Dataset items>
========================================================================

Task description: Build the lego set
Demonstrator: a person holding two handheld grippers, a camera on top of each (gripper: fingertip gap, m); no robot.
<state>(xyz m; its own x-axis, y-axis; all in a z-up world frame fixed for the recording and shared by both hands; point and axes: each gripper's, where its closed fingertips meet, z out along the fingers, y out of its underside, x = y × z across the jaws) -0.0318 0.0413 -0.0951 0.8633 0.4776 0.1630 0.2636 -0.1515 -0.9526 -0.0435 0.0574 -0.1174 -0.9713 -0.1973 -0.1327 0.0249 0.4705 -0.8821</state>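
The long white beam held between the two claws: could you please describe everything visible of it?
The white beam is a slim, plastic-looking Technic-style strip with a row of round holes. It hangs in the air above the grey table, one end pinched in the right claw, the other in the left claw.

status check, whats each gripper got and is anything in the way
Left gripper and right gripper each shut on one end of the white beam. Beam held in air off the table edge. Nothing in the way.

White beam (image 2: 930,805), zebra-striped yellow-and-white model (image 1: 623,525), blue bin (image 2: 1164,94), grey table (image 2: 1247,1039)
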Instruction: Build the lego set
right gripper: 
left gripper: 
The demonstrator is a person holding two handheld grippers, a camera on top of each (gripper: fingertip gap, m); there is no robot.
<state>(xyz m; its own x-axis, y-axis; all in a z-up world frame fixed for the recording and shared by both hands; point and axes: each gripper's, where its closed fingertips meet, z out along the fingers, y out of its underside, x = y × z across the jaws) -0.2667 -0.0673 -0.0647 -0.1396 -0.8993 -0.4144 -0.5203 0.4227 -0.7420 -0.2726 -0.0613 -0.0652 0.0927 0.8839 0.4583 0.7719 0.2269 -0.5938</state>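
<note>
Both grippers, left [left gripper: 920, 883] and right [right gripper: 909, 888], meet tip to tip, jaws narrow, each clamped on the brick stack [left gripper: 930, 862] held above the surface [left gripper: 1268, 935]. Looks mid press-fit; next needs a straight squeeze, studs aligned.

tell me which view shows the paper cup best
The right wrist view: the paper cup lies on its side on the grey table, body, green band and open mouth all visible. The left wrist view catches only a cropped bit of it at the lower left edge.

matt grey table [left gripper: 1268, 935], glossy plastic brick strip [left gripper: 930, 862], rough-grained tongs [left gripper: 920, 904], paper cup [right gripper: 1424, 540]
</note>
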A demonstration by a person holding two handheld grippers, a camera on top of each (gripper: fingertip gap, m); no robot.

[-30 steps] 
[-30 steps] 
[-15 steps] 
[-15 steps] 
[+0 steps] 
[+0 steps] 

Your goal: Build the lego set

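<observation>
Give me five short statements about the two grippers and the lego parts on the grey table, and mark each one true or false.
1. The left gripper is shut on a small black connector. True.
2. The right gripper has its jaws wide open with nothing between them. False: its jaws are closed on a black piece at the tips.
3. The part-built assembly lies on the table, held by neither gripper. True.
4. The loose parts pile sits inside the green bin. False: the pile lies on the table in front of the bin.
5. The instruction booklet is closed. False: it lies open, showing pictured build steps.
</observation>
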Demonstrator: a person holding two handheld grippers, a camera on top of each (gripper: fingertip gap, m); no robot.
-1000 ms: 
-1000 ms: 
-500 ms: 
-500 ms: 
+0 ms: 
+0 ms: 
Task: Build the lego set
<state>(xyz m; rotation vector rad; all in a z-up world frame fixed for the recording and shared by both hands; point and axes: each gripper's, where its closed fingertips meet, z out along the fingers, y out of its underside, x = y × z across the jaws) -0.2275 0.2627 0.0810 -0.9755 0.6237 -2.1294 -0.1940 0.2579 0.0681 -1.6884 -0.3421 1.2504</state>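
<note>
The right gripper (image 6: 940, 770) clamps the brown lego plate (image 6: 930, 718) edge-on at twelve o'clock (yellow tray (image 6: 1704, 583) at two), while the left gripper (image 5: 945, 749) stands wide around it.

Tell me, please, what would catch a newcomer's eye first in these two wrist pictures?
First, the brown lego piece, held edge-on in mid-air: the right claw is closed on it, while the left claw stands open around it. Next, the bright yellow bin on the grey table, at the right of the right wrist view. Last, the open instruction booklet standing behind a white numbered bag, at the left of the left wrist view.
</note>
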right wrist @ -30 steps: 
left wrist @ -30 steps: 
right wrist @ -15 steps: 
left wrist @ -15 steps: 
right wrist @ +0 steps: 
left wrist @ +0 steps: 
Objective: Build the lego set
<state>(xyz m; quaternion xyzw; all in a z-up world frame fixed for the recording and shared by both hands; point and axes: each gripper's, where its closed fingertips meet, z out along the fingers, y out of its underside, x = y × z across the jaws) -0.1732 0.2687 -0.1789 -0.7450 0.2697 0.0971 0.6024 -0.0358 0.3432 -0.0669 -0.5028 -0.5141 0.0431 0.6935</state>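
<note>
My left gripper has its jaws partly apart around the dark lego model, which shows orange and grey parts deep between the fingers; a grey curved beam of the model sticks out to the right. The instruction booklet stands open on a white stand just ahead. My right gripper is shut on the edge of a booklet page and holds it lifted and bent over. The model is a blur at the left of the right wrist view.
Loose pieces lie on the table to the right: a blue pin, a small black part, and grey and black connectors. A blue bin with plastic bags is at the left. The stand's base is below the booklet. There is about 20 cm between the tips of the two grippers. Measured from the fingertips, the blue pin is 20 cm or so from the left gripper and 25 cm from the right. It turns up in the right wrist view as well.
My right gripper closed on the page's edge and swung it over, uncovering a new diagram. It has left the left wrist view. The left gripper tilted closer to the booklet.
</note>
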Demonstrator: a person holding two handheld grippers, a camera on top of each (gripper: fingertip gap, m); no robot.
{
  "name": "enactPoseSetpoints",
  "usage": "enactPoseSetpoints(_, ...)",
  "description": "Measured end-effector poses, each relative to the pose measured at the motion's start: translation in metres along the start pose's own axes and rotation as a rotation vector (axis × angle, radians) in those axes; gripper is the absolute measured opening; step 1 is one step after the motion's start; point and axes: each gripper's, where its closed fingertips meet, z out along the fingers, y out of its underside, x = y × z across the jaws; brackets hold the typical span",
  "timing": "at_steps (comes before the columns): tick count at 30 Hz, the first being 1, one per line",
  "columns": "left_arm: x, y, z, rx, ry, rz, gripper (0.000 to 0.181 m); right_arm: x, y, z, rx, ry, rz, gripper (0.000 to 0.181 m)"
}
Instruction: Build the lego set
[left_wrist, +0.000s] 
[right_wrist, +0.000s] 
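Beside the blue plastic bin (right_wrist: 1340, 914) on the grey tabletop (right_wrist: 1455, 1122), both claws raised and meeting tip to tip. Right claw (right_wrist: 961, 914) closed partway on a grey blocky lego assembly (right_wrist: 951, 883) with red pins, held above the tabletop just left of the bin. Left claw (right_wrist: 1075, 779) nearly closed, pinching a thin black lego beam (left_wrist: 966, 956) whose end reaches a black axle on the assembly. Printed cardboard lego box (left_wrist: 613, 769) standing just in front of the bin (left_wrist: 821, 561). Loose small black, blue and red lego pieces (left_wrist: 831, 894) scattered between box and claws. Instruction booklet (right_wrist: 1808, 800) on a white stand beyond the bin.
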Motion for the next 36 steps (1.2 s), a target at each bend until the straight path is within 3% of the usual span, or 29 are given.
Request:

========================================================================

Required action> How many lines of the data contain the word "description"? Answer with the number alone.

Solution> 2